**Exercise:**
Only the lines below starting at the one that contains "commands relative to" and ending at the one that contains "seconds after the" are to be reproduced, exactly and with both ends kept.

**Materials provided:**
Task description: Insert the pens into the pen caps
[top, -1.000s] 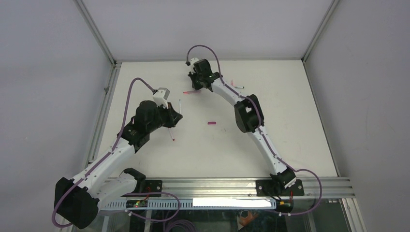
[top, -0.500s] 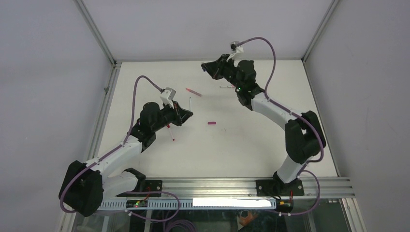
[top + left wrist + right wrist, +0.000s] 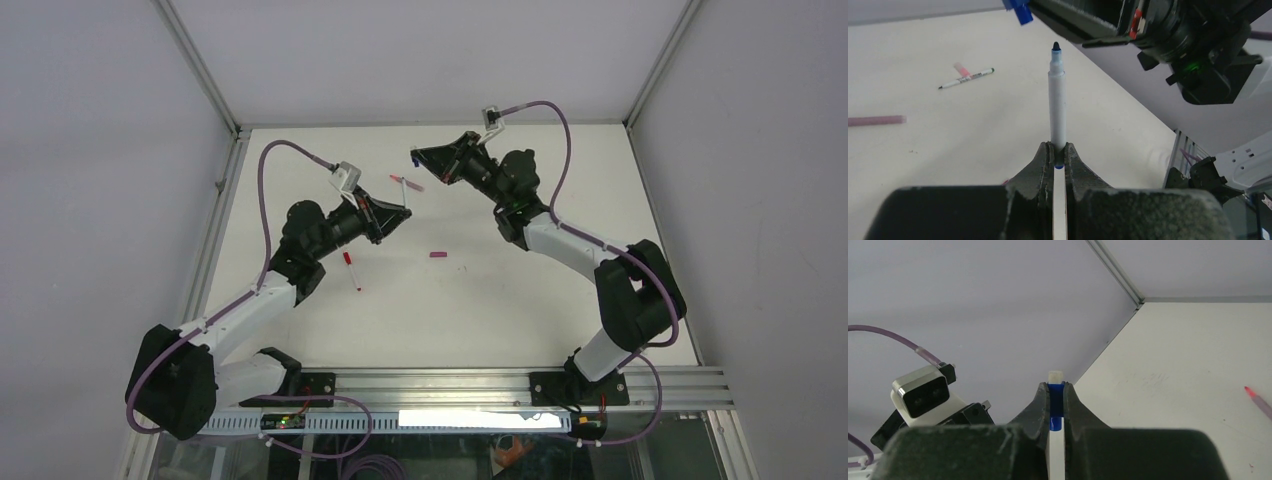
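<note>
My left gripper (image 3: 401, 213) (image 3: 1057, 148) is shut on the lower end of a white pen with a dark blue tip (image 3: 1057, 105), held off the table and pointing at the right gripper. My right gripper (image 3: 416, 157) (image 3: 1056, 389) is shut on a small blue pen cap (image 3: 1056, 407) (image 3: 1021, 11), raised above the table's back middle. The cap sits a short way beyond the pen tip and to its left in the left wrist view; they are apart. A pink pen (image 3: 405, 183) lies on the table under both grippers.
A magenta cap (image 3: 437, 255) lies mid-table. A red-ended pen (image 3: 351, 270) lies by the left forearm. The left wrist view shows a black-tipped pen (image 3: 966, 79) beside a pink cap (image 3: 962, 69). The enclosure's back wall and metal frame (image 3: 440, 124) stand close behind.
My left gripper has lifted the pen and moved back and right. My right arm has swung away from the table surface and turned its gripper, with the blue cap, to face the left gripper.
</note>
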Motion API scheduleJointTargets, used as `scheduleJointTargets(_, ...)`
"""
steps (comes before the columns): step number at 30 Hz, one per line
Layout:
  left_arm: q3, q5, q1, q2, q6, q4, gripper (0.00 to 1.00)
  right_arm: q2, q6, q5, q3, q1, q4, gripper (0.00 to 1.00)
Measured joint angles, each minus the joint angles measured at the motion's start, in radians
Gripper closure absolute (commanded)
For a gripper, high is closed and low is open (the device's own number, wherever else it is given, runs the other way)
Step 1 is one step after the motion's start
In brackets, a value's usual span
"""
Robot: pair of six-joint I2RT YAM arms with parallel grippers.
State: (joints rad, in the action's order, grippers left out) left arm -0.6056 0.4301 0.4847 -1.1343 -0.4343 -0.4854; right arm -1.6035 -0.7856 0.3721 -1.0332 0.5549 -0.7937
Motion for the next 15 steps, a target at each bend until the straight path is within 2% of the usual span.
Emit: scheduleJointTargets(15,-0.043,0.025,0.000,-0.038,-0.027,-0.053,1.00,0.000,-0.033,0.043,0.000,0.035,-0.052,1.00)
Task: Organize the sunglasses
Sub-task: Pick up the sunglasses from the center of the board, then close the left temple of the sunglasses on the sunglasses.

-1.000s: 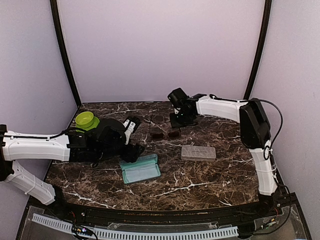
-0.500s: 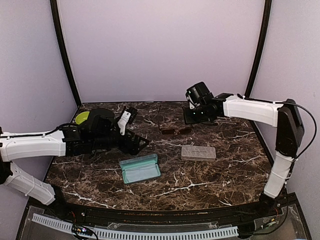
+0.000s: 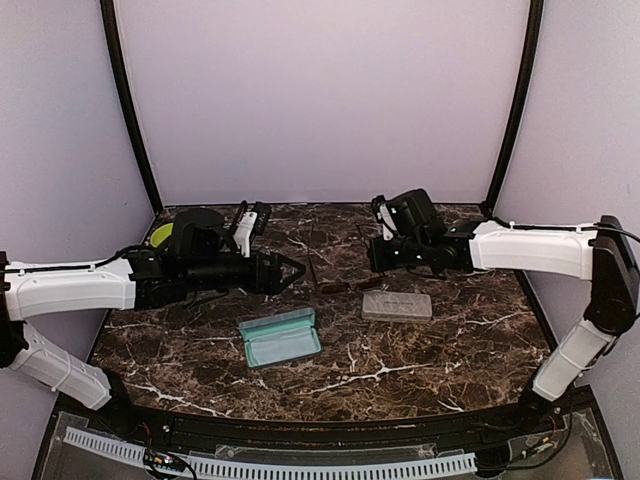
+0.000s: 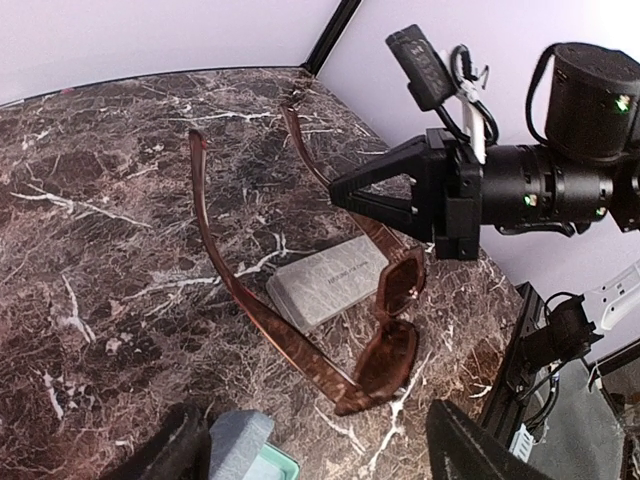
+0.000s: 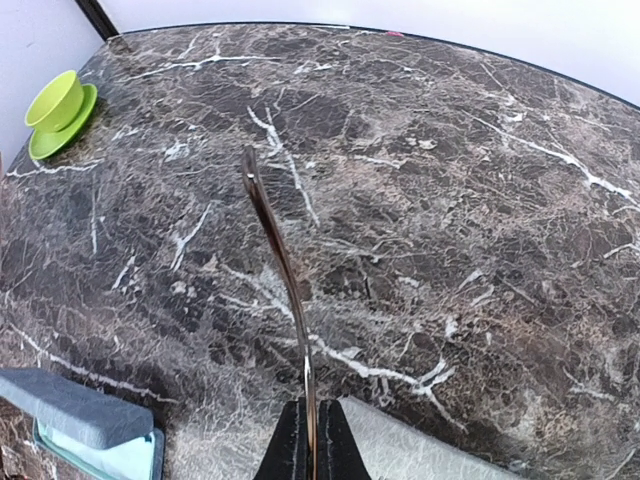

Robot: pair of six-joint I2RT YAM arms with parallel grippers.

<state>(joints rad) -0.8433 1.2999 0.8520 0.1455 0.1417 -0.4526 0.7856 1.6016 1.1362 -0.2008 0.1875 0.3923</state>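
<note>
Since the open case (image 3: 281, 338) holds no glasses yet, we judge the task barely begun. At left, our left gripper (image 3: 294, 271) hovers near that case, jaws spread wide and empty. Between the arms the brown-lensed sunglasses (image 4: 388, 352) hang above the table, temples unfolded, one temple pinched tight in the right gripper (image 5: 308, 442). The closed case (image 3: 397, 305) lies just below. Folding and stowing remain; we see no second pair.

A dark marble table (image 3: 430, 350) with white veins carries an open case (image 3: 281, 337), blue-grey with a pale teal inside, near the front, a shut case (image 3: 397, 305), beige-grey, to its right and farther back, and a lime-green cup (image 5: 55, 98) on a matching saucer (image 5: 62, 128) at the far left corner
</note>
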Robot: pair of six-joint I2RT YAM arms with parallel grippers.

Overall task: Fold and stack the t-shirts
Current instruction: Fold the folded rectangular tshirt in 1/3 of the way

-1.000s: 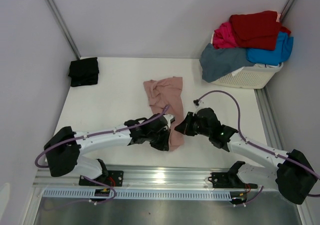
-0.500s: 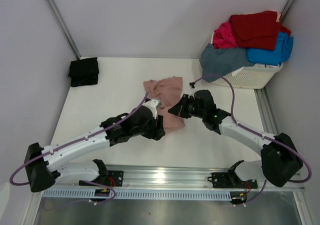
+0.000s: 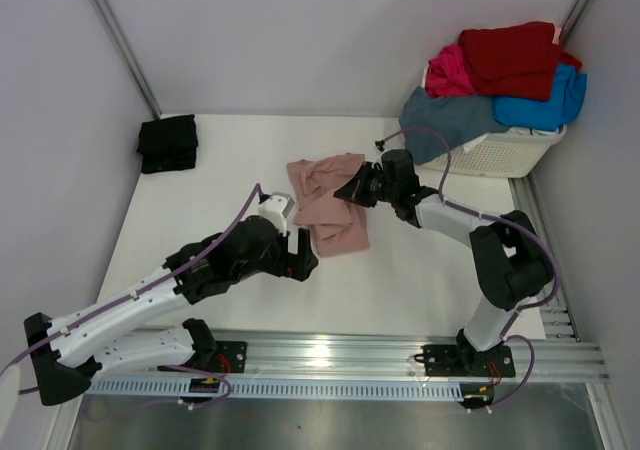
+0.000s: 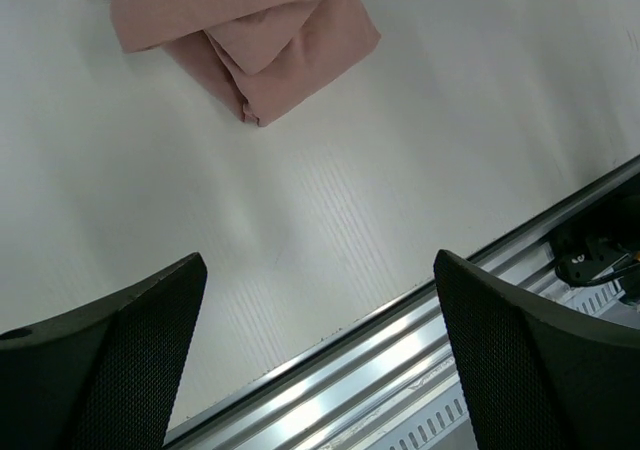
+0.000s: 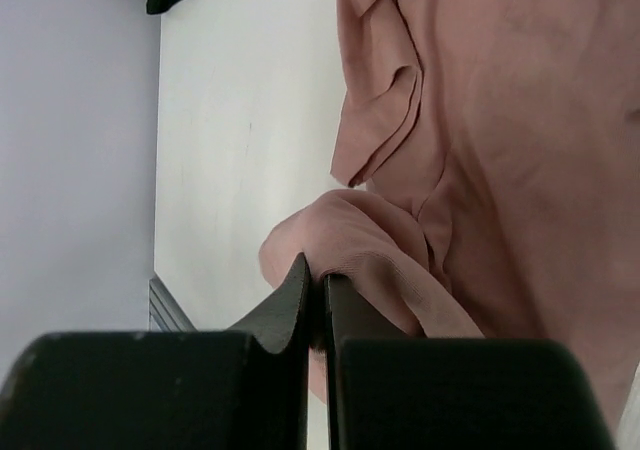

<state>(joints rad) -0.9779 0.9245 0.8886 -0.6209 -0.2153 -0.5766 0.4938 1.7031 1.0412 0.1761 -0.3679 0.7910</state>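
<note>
A dusty-pink t-shirt (image 3: 330, 210) lies crumpled and partly folded over itself at the table's middle. My right gripper (image 3: 354, 191) is at its right edge, shut on a fold of the pink cloth (image 5: 345, 235). My left gripper (image 3: 299, 259) hovers just near-left of the shirt, open wide and holding nothing. In its wrist view the pink shirt (image 4: 250, 40) lies beyond the fingers (image 4: 130, 340). A folded black t-shirt (image 3: 167, 143) sits at the far left. Red (image 3: 515, 58), magenta (image 3: 448, 72), bright-blue (image 3: 545, 105) and slate-blue (image 3: 445, 122) t-shirts are heaped at the back right.
The heap rests on a white slatted laundry basket (image 3: 510, 152) in the back right corner. A metal rail (image 3: 330, 355) runs along the table's near edge, below my left gripper (image 4: 318, 260). Grey walls close in the table on the left, back and right.
My left gripper opened, let go of the pink shirt and drew back to the left. My right gripper carried the shirt's near end toward the back, folding it over.
</note>
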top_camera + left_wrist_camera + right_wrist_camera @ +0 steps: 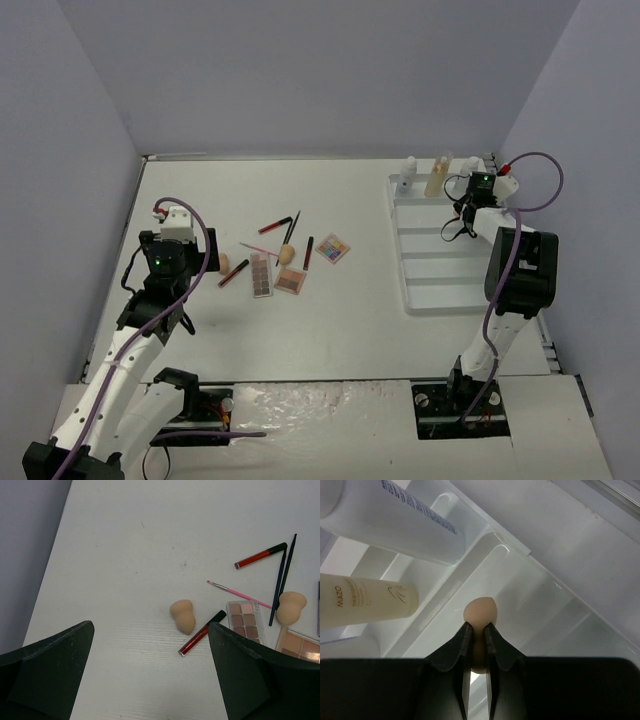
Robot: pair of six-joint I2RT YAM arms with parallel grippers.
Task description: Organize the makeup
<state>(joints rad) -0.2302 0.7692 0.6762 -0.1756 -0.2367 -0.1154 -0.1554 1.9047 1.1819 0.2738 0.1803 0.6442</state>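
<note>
My right gripper [479,630] is shut on a beige egg-shaped sponge [480,612], whose tip sticks out past the fingertips. It hangs over a back compartment of the white tray [545,595], beside a white bottle [405,520] and an amber-liquid bottle [365,602]. In the top view this gripper [470,215] is at the tray's far end. My left gripper [150,680] is open and empty above bare table. Just ahead of it lie another sponge [182,616] and a red lip tube [202,633]. Further right are a palette [244,621], a pink brush [239,594] and one more sponge [290,607].
The loose makeup lies in a cluster at mid-table, including a colourful palette [333,248] and a second red tube [274,225]. The tray [440,300] has several long compartments along the right side. Walls close in the left, back and right.
</note>
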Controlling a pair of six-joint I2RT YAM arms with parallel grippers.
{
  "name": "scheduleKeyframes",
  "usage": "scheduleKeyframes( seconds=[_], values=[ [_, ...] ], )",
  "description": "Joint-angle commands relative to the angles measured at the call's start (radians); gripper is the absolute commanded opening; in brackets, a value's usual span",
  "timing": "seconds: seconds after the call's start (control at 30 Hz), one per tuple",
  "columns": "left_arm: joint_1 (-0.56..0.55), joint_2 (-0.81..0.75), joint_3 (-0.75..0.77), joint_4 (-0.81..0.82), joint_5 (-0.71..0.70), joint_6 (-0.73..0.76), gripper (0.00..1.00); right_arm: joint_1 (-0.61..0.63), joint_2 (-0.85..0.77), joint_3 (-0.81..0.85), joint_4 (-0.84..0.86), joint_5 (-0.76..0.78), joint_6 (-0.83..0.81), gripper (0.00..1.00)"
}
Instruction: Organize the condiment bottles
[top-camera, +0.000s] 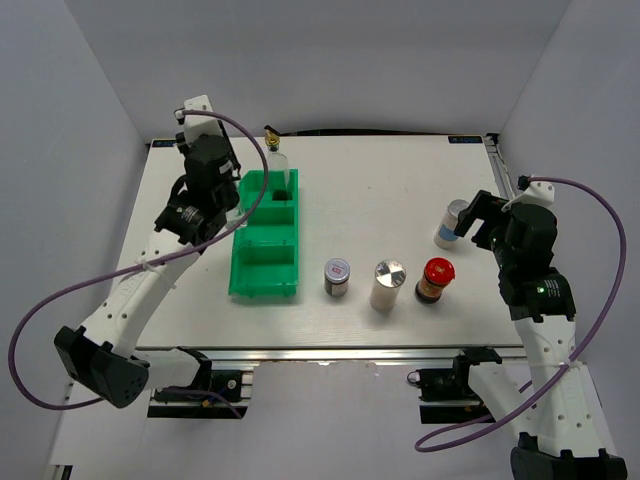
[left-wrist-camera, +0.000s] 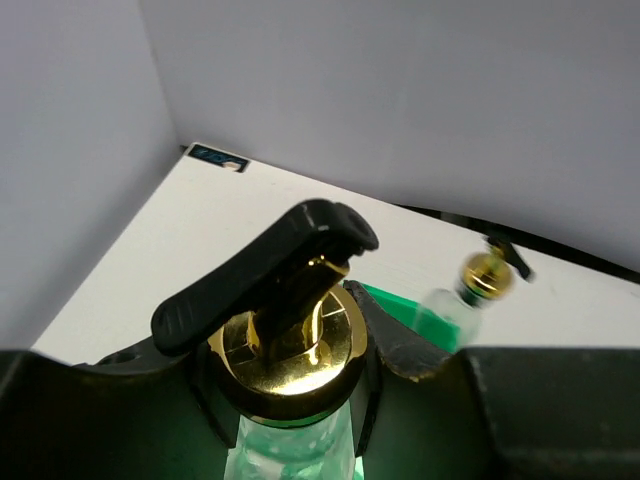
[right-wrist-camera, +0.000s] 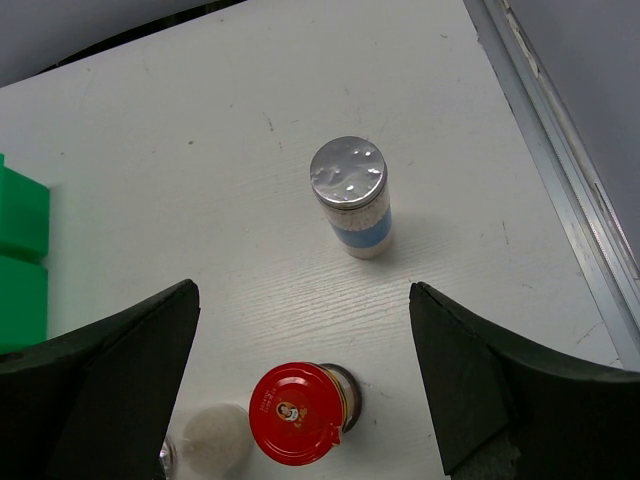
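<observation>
My left gripper (top-camera: 228, 196) is shut on the neck of a clear glass bottle (left-wrist-camera: 288, 345) with a gold cap and black spout, over the far end of the green bin (top-camera: 262, 285). The gripper hides this bottle in the top view. A second glass bottle (top-camera: 276, 163) stands at the bin's far compartment and also shows in the left wrist view (left-wrist-camera: 478, 282). My right gripper (top-camera: 478, 222) is open and empty, beside the blue-labelled jar (top-camera: 452, 222). The dark silver-lidded jar (top-camera: 337, 277), white shaker (top-camera: 388, 285) and red-lidded jar (top-camera: 436, 280) stand in a row near the front edge.
In the right wrist view the blue-labelled jar (right-wrist-camera: 352, 200) stands ahead of my open fingers (right-wrist-camera: 130, 360), and the red-lidded jar (right-wrist-camera: 298, 412) lies between them, lower down. A metal rail (top-camera: 500, 170) runs along the table's right edge. The bin's two near compartments hold nothing.
</observation>
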Motion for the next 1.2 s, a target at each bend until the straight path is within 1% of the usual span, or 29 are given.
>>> scheduleKeyframes(
  seconds=[0.0, 0.1, 0.23, 0.3, 0.4, 0.43, 0.5, 0.7, 0.97, 1.07, 1.17],
  values=[
    [0.061, 0.007, 0.035, 0.095, 0.076, -0.045, 0.00, -0.003, -0.001, -0.010, 0.043, 0.005, -0.013, 0.89],
    [0.084, 0.030, 0.040, 0.147, 0.145, -0.016, 0.00, -0.003, 0.005, -0.007, 0.046, 0.013, -0.017, 0.89],
    [0.127, 0.093, 0.071, 0.200, 0.135, 0.016, 0.00, -0.003, 0.011, 0.001, 0.035, 0.030, -0.020, 0.89],
    [0.159, 0.141, 0.100, 0.215, 0.150, 0.019, 0.00, -0.003, 0.011, 0.001, 0.037, 0.032, -0.022, 0.89],
    [0.178, 0.188, 0.141, 0.223, 0.185, 0.024, 0.00, -0.003, 0.014, 0.000, 0.035, 0.036, -0.022, 0.89],
    [0.180, 0.205, 0.140, 0.227, 0.191, 0.030, 0.00, -0.003, 0.016, 0.000, 0.037, 0.039, -0.023, 0.89],
    [0.183, 0.222, 0.140, 0.290, 0.207, 0.039, 0.00, -0.003, 0.017, 0.001, 0.037, 0.045, -0.023, 0.89],
    [0.189, 0.286, 0.138, 0.370, 0.234, 0.039, 0.00, -0.001, 0.021, 0.000, 0.035, 0.059, -0.026, 0.89],
    [0.193, 0.380, 0.180, 0.405, 0.251, 0.051, 0.00, -0.003, 0.016, 0.003, 0.038, 0.082, -0.029, 0.89],
    [0.192, 0.401, 0.167, 0.441, 0.260, 0.052, 0.00, -0.003, 0.018, 0.003, 0.041, 0.085, -0.031, 0.89],
    [0.193, 0.403, 0.111, 0.500, 0.294, 0.045, 0.00, -0.003, 0.022, 0.003, 0.040, 0.085, -0.032, 0.89]
  ],
)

**Response area:**
  "description": "Joint-angle commands relative to the angles measured at the call's start (radians); gripper is the absolute commanded opening; in brackets, a value's usual span",
  "timing": "seconds: seconds after the call's start (control at 30 Hz), one per tuple",

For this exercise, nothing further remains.